■ Instructions for the task
Output all of the material exactly; leave out no line.

■ Available data
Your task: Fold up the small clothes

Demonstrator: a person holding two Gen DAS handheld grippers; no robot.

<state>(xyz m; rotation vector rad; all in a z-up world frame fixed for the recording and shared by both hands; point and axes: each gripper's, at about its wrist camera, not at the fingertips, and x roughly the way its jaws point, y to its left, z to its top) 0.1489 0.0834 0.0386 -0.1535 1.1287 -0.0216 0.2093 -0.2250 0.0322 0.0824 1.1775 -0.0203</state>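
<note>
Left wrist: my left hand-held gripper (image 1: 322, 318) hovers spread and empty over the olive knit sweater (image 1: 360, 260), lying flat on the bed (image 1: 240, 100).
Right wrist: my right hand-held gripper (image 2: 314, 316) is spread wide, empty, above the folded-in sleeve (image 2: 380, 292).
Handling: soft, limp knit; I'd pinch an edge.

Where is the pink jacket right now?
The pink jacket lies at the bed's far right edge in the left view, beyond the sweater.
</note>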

■ Answer section
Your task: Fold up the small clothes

Demonstrator: a person holding two Gen DAS handheld grippers; no robot.

<state>(xyz m; rotation vector rad; all in a z-up world frame fixed for the recording and shared by both hands; point and axes: each gripper's, at about its wrist camera, not at the fingertips, and x roughly the way its jaws point, y to its left, z to its top) 0.1489 0.0834 0.0386 -0.1535 1.1287 -0.0216 0.2093 -0.2250 0.0322 0.0824 1.1775 -0.0203</state>
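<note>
Left wrist: my left hand-held gripper (image 1: 322, 318) hovers spread and empty over the olive knit sweater (image 1: 360, 260), lying flat on the bed (image 1: 240, 100).
Right wrist: my right hand-held gripper (image 2: 314, 316) is spread wide, empty, above the folded-in sleeve (image 2: 380, 292).
Handling: soft, limp knit; I'd pinch an edge.

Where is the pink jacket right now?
The pink jacket lies at the bed's far right edge in the left view, beyond the sweater.
</note>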

No further output remains.